Department of Computer Science

Text Analytics

Text Analytics refers to a set of linguistic, statistical and machine learning techniques that extract usable knowledge from unstructured text data through identification of core concepts, sentiments and trends etc., and then facilitate using this knowledge to support decision-making. Text analytics is not the same as search. Unlike search, it is a “bottom up” approach that does not require users to know particular search terms. Text analytics, instead, reveals the concepts and themes contained in a body of documents, and then map the relationships between them. The Wikipedia describes the term text analytics as “a set of linguistic, statistical, and machine learning techniques that model and structure the information content of textual sources for business intelligence, exploratory data analysis, research, or investigation”.

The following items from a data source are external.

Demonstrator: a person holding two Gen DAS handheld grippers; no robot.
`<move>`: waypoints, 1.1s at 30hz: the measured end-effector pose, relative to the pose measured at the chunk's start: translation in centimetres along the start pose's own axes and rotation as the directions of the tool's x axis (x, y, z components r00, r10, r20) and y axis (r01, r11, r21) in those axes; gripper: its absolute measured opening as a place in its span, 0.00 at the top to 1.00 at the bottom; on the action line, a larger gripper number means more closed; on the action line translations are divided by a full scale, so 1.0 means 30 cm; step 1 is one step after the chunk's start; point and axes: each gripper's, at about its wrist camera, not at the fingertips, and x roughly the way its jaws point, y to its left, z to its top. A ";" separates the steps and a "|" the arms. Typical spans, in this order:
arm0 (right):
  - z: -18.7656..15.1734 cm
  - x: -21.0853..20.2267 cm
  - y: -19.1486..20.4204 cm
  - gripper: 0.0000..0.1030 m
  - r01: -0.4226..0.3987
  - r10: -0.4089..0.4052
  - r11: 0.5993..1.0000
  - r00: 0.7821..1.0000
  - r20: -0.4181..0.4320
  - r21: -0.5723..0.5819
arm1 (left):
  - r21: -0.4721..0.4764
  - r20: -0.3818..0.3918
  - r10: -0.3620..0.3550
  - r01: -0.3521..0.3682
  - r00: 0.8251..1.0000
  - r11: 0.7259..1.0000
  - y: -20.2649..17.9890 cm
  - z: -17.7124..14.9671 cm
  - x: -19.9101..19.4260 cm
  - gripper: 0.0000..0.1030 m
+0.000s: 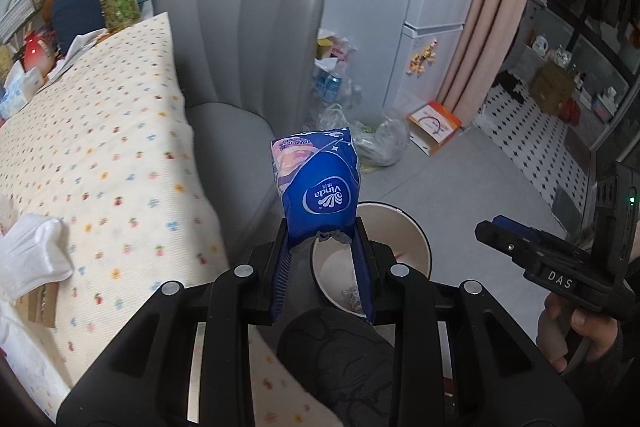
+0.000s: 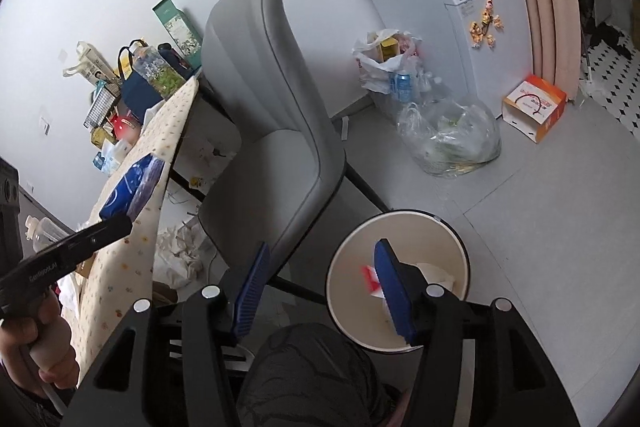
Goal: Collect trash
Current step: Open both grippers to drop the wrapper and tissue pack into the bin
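Observation:
My left gripper [image 1: 322,239] is shut on a blue Vinda tissue packet [image 1: 316,183] and holds it upright in the air above the rim of a white trash bin [image 1: 416,239] on the floor. The packet also shows in the right wrist view [image 2: 132,187], beside the table edge. My right gripper [image 2: 320,267] is open and empty, its right finger over the bin [image 2: 348,275]. The bin holds white paper and a red-and-white wrapper [image 2: 370,279].
A table with a dotted cloth [image 1: 100,155] lies to the left, with a white cloth [image 1: 32,255] and clutter at its far end. A grey chair [image 2: 272,131] stands between table and bin. Plastic bags [image 2: 452,135], an orange box [image 2: 534,107] and a fridge [image 2: 492,39] are beyond.

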 end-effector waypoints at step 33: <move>0.000 -0.134 0.081 0.10 0.049 -0.046 0.997 0.997 0.055 -0.064 | -0.115 0.096 0.063 -0.052 0.993 0.992 0.140 -0.053 -0.163 0.09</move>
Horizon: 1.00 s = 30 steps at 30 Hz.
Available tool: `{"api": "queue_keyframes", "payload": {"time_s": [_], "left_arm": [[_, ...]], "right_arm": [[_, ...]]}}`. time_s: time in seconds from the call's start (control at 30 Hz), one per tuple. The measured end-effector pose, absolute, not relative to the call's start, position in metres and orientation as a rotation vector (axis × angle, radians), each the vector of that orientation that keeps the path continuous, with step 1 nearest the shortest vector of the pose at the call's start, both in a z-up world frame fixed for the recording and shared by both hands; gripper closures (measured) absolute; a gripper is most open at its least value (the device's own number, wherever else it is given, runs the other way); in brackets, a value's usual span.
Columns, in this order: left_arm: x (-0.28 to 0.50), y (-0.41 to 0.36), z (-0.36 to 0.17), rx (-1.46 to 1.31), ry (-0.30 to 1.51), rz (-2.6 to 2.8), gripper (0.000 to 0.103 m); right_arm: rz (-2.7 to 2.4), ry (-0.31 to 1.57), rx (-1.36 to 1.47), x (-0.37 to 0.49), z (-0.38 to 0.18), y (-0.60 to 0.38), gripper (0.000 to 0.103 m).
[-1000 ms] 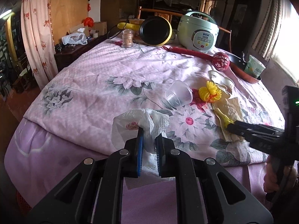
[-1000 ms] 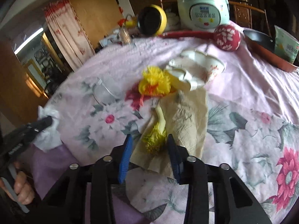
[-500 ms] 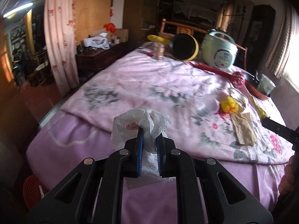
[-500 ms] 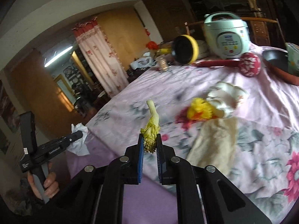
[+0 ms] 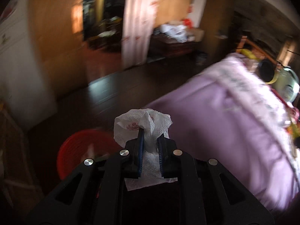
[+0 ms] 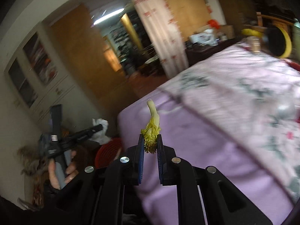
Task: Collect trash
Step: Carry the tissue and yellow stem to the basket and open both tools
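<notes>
White tissue: crumpled, pinched between the pads of the left claw [image 5: 151,140], puffing out above its tips; tissue [image 5: 142,125] is off the bed.
Yellow stalk: a wilted vegetable stalk [image 6: 152,129], pinched at its frilly end by the right claw [image 6: 150,146], pale stem standing up past the tips.
Red bin: basket [image 5: 78,148] on the floor, below and just left of the left claw; in the right wrist view it sits low and left of the right claw, beside the bed's corner.
Progress: two scraps are picked up and carried; neither is in the bin yet. I judge the drop into it comes next.
Left to do: more clutter shows blurred at the bed's far edge, right of the left claw; which of it is trash I cannot tell.
Surface: bed [image 5: 234,123] with a pink floral cover, right of both claws.
Room: dark wood floor [image 5: 112,90], pale curtain [image 5: 138,24], wooden walls, a glass-door cabinet [image 6: 37,69]; all motion-blurred.
</notes>
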<state>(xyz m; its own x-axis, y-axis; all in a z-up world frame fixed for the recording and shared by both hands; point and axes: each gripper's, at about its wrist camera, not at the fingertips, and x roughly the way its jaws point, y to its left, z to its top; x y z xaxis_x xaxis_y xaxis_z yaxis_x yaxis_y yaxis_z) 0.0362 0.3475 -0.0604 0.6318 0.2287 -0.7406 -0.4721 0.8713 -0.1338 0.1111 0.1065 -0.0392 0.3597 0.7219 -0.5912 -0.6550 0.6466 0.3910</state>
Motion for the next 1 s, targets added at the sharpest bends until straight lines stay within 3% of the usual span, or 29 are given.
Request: {"api": "queue_keyframes", "payload": {"time_s": [0.1,0.17,0.23,0.43,0.6,0.7,1.0], "left_arm": [[0.019,0.383,-0.099,-0.390,0.868,0.474,0.083],[0.007,0.407,-0.130,-0.440,0.933,0.527,0.073],[-0.004,0.423,-0.147,-0.492,0.962,0.557,0.051],[-0.044,0.466,-0.143,-0.548,0.904,0.684,0.026],[-0.061,0.483,-0.124,-0.554,0.847,0.739,0.020],[-0.072,0.492,-0.119,-0.575,0.835,0.754,0.020],[-0.059,0.486,-0.124,-0.571,0.854,0.716,0.018]], "right_arm": [[0.950,0.844,0.041,0.101,-0.045,0.153,0.090],[0.983,0.864,0.006,0.098,-0.050,0.181,0.090],[1.017,0.890,-0.034,0.091,-0.058,0.211,0.090],[1.101,0.986,-0.128,0.072,-0.088,0.289,0.090],[1.166,1.074,-0.201,0.066,-0.122,0.364,0.086],[1.178,1.114,-0.225,0.068,-0.137,0.401,0.049],[1.082,0.978,-0.131,0.083,-0.094,0.335,0.047]]}}
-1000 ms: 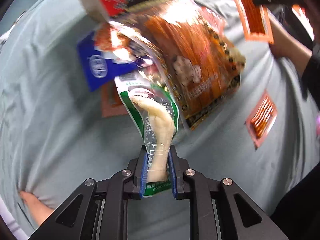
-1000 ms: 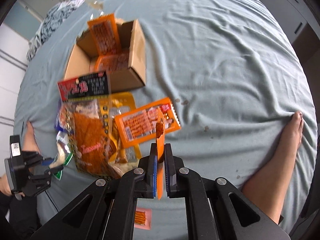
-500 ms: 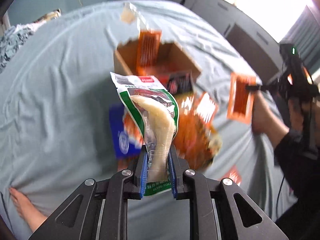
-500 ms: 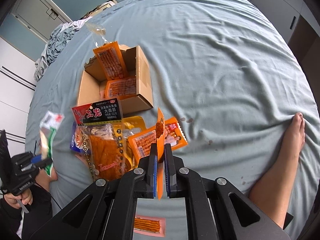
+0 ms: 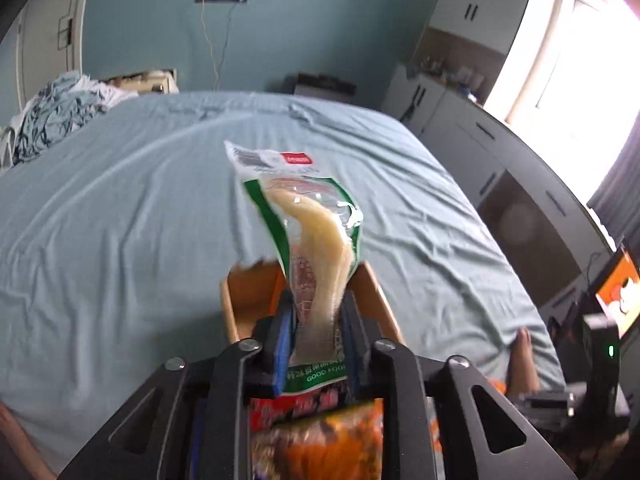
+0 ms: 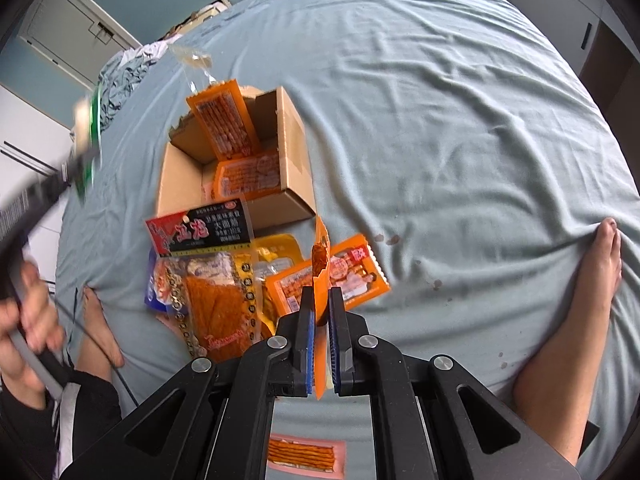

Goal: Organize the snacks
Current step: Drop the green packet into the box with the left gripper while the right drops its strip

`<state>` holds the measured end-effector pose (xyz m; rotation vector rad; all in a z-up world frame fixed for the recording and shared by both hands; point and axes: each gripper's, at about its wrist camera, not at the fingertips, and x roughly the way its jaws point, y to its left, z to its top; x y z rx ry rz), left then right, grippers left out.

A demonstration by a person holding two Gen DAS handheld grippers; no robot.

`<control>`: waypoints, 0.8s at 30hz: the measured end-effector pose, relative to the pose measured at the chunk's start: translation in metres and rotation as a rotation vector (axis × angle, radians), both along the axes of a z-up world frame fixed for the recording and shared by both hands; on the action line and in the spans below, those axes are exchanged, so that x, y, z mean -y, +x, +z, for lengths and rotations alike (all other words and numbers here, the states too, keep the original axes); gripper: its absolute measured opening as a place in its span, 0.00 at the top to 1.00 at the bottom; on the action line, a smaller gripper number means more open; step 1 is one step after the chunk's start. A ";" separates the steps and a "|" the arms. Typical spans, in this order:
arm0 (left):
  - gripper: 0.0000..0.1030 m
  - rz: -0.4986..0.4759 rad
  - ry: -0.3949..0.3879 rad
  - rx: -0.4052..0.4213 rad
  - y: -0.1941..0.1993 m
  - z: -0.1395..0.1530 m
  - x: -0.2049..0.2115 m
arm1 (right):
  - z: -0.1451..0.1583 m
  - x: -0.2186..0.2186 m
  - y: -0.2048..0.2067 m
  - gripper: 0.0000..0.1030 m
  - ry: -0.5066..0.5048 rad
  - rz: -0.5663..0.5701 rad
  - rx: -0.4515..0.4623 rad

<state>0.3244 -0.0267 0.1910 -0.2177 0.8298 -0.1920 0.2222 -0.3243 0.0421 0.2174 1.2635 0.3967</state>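
My left gripper [image 5: 316, 308] has a clear, green-edged packet [image 5: 312, 240] with a pale snack standing upright between its jaws. The jaws are opening, and the pads still touch the packet. It hangs over the open cardboard box [image 5: 248, 300]. In the right wrist view the box [image 6: 296, 152] holds two orange packets [image 6: 224, 120], and the left gripper is a blur at the left edge. My right gripper [image 6: 320, 300] is shut on a thin orange packet [image 6: 320, 264] seen edge-on, above a pile of snacks [image 6: 208, 288] in front of the box.
The grey-blue bed sheet [image 6: 440, 100] spreads wide to the right of the box. A person's bare feet [image 6: 600, 264] press on it at both sides. A small pink packet [image 6: 304, 454] lies near me. Crumpled laundry [image 5: 60, 112] sits at the far left, cabinets [image 5: 460, 120] to the right.
The left gripper rose and swung from the snack pile up over the box, carrying the green-edged packet, and its jaws widened a little. The right gripper stayed put with its orange packet.
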 end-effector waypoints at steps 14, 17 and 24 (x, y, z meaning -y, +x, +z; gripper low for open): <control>0.26 -0.240 0.225 -0.057 -0.077 -0.026 -0.012 | 0.012 -0.004 0.005 0.96 0.003 -0.029 0.055; 0.25 -0.277 0.338 -0.094 -0.100 -0.031 -0.021 | 0.020 -0.009 0.002 0.96 -0.001 -0.016 0.088; 0.25 -0.321 0.347 -0.188 -0.121 -0.044 -0.044 | 0.034 -0.025 0.008 0.96 0.017 -0.015 0.129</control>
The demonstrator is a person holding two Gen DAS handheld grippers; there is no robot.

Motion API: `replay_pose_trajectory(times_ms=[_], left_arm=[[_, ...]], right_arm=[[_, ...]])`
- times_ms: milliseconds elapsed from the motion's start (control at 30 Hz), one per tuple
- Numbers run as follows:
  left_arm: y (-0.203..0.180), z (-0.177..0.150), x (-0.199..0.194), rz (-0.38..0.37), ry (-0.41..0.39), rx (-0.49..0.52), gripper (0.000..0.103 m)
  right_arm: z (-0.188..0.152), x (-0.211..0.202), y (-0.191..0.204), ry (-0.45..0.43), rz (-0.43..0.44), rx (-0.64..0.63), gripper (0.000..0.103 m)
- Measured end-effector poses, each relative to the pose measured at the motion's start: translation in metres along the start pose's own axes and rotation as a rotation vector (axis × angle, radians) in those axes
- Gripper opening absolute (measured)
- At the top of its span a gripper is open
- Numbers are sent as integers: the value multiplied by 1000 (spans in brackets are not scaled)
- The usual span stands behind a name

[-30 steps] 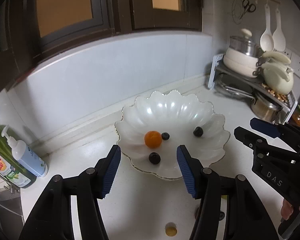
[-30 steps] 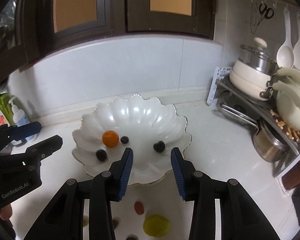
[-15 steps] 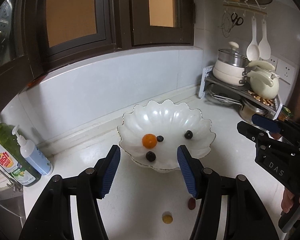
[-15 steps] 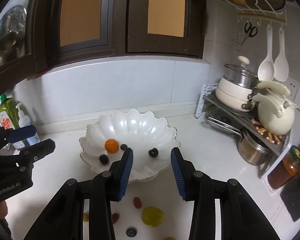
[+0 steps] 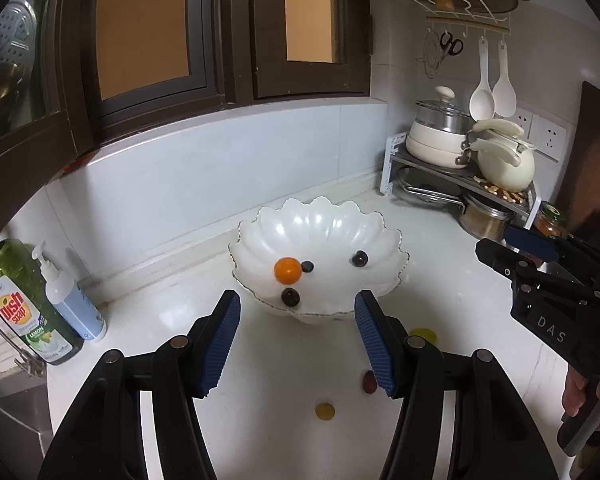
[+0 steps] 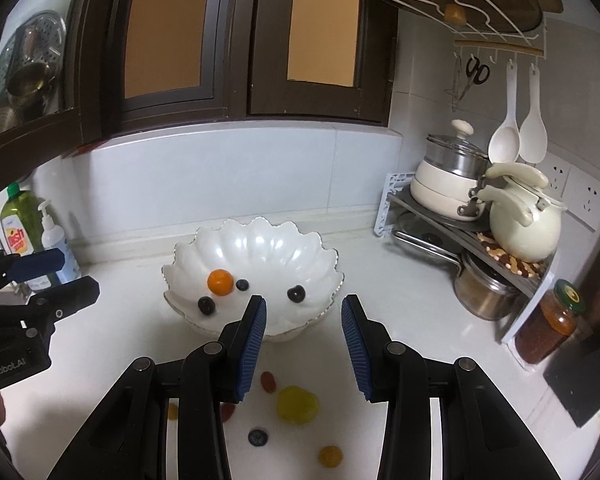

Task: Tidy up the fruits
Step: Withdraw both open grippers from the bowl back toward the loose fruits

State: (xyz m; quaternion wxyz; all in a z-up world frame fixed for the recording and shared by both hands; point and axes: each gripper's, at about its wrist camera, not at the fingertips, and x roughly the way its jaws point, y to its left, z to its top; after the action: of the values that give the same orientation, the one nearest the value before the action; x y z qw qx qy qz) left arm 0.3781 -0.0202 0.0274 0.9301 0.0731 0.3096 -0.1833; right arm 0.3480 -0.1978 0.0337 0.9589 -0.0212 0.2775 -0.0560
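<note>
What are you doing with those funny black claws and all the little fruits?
A person holds two black grippers, sorting fruit into the white scalloped bowl. An orange round fruit and three dark berries already lie inside. Both the left gripper and the right gripper hover open and empty. On the white counter wait a yellow-green fruit, a blueberry and a few small red and yellow ones.

Ahead of you the bowl [image 6: 256, 248] sits on the counter [image 6: 400, 320], four fruits [image 6: 220, 281] inside. Loose fruits [image 6: 297, 399] lie before it, soap bottles [image 5: 24, 300] to its left, pot rack [image 6: 480, 240] to its right.
</note>
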Motion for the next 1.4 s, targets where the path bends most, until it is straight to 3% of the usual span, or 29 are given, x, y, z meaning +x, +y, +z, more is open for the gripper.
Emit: replay_pose_trajectory(times_ms=[367,733,1400], left_arm=[[-5,-17,-9,-2,8,5,60],[-9,-40,3,-5,74,15,60],[-8,-89,20,19,140,54,60]], right_arm=[[-22,-17,-6,6,-31,47,41],[-46,-12,-6,62,-38,56,41],[-85,5,15,143,34,33,41]])
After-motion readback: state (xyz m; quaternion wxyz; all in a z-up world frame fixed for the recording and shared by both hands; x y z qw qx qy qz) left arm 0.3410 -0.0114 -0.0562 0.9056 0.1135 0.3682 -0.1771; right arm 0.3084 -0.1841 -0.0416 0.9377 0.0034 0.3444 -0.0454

It’s no secret that the world has seen an explosion of information in the past 20 years, an explosion that experts predict will continue as the billions of people who use online resources continue to expand their usage, and the billions of people who do not yet have access to Internet gain it. The new transformed participative Web also allows users to become co-creators of the content, rather than merely being consumers. Text constitutes the largest part of the Web content. Besides the Web, the information and communication technology has resulted in another major transformation, the way businesses are carried out. Business organizations have now access to more and more data. However, it is now a well-accepted Industry estimate that only 20% of the total data available to companies is structured and usable for decision making. A major part (about 80%) of the data is unstructured and hence not amenable directly for decisions. The structured data (can be referred as data) can only tell what happened (such as bad sale performance a product) but not why it happened. This information can be obtained only by content analysis of the unstructured data (can be referred as text). Business organizations are now realizing that the what (data) needs to be associated with why (textual content) in order to be productive and competitive. Things like ‘voice of customer’, ‘social media monitoring’, ‘survey analysis’, ‘voice of employee’, and ‘e-discovery’ are some of the popular text analytics formulations used by business organizations. Text analytics is being deployed in the area of public policy and national security as well.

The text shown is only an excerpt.